** WHAT NEEDS TO BE DONE **
Reproduce each line from the first in the data through the line that contains "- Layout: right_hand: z" exactly; give nothing else.

** DATA BLOCK **
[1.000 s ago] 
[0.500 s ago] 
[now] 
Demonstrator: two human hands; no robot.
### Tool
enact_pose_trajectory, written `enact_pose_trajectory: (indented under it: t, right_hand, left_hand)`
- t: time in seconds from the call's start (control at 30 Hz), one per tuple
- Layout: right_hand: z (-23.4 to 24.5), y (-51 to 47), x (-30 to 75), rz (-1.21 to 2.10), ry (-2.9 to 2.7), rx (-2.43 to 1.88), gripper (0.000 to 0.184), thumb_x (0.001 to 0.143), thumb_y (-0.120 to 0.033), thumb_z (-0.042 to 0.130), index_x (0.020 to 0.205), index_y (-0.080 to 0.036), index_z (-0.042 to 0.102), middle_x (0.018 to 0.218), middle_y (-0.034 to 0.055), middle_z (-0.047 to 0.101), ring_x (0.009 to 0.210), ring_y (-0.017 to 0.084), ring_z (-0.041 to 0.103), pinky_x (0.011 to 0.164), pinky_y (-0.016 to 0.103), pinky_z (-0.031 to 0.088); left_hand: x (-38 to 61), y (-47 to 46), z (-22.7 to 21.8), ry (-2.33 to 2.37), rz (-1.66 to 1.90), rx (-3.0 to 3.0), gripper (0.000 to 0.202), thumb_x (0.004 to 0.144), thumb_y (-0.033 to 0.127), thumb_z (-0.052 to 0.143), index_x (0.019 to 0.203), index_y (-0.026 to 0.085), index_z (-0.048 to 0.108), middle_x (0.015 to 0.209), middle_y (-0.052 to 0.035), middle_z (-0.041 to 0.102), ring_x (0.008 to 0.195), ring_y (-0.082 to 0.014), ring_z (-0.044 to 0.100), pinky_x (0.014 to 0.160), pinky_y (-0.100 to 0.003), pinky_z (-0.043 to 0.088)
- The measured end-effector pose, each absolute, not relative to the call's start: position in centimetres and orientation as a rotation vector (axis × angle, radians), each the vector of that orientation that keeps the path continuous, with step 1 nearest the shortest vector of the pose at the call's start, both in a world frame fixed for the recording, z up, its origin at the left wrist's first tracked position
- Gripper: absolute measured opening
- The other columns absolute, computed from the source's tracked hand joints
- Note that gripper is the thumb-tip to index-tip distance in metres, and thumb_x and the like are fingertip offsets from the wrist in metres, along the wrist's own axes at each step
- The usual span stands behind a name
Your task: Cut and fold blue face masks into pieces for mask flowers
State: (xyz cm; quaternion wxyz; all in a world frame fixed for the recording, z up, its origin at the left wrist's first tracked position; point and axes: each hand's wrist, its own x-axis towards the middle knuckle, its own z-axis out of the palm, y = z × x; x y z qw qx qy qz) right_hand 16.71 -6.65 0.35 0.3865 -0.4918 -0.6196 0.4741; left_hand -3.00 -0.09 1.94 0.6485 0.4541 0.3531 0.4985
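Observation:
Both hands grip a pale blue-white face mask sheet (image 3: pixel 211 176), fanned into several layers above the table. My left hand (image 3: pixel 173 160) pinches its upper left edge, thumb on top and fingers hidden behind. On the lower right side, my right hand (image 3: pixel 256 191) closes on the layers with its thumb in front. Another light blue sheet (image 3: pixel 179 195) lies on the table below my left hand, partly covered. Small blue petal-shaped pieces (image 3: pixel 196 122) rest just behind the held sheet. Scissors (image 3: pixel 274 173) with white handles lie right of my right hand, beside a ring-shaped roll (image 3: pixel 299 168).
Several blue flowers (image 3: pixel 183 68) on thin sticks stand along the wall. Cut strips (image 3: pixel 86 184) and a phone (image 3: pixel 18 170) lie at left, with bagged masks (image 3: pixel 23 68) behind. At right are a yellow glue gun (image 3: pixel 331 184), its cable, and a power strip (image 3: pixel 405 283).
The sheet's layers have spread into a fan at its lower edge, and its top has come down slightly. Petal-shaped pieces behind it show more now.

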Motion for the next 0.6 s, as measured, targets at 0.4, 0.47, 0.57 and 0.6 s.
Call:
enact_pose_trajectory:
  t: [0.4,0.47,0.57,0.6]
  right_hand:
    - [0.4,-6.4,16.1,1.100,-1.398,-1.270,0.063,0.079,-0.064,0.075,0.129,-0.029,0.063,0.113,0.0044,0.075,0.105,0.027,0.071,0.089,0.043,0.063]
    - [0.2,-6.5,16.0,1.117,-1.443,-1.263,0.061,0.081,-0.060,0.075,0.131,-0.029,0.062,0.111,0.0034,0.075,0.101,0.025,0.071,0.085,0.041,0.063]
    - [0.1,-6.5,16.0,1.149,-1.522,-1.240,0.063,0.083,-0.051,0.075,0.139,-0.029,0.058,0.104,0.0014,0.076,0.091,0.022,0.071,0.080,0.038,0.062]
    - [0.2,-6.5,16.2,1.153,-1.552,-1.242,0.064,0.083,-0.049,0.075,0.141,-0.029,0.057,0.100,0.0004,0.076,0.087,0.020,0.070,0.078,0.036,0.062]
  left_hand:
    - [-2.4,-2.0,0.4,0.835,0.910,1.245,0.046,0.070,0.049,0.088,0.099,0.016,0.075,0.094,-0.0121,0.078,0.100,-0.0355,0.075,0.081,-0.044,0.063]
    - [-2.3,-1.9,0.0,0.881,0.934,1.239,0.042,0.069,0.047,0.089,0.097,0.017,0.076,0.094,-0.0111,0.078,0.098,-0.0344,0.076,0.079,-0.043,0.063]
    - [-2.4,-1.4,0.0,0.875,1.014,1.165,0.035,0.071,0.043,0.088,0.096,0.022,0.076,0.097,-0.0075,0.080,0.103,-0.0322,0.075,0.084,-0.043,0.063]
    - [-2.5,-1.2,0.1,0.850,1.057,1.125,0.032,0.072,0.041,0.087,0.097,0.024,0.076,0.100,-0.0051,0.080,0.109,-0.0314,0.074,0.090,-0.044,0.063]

** EXERCISE ANSWER **
[1.000 s ago] 
[0.500 s ago] 
[now] 
Demonstrator: two human hands; no robot.
### Tool
enact_pose_trajectory, written `enact_pose_trajectory: (indented under it: t, right_hand, left_hand)`
- t: time in seconds from the call's start (control at 30 Hz), one per tuple
- Layout: right_hand: z (-23.4 to 24.5), y (-51 to 47), x (-30 to 75), rz (-1.21 to 2.10), ry (-2.9 to 2.7), rx (-2.43 to 1.88), gripper (0.000 to 0.184), thumb_x (0.001 to 0.143), thumb_y (-0.120 to 0.033), thumb_z (-0.042 to 0.130), index_x (0.020 to 0.205), index_y (-0.080 to 0.036), index_z (-0.042 to 0.102), middle_x (0.018 to 0.218), middle_y (-0.034 to 0.055), middle_z (-0.047 to 0.101), ring_x (0.009 to 0.210), ring_y (-0.017 to 0.084), ring_z (-0.041 to 0.103), pinky_x (0.011 to 0.164), pinky_y (-0.016 to 0.103), pinky_z (-0.031 to 0.088); left_hand: x (-38 to 61), y (-47 to 46), z (-22.7 to 21.8), ry (-2.33 to 2.37), rz (-1.66 to 1.90), rx (-3.0 to 3.0), gripper (0.000 to 0.202), thumb_x (0.004 to 0.144), thumb_y (-0.033 to 0.127), thumb_z (-0.052 to 0.143), index_x (0.019 to 0.203), index_y (-0.026 to 0.085), index_z (-0.048 to 0.108), middle_x (0.015 to 0.209), middle_y (-0.052 to 0.035), middle_z (-0.041 to 0.102), ring_x (0.008 to 0.195), ring_y (-0.082 to 0.014), ring_z (-0.044 to 0.100), pinky_x (0.014 to 0.160), pinky_y (-0.100 to 0.003), pinky_z (-0.043 to 0.088)

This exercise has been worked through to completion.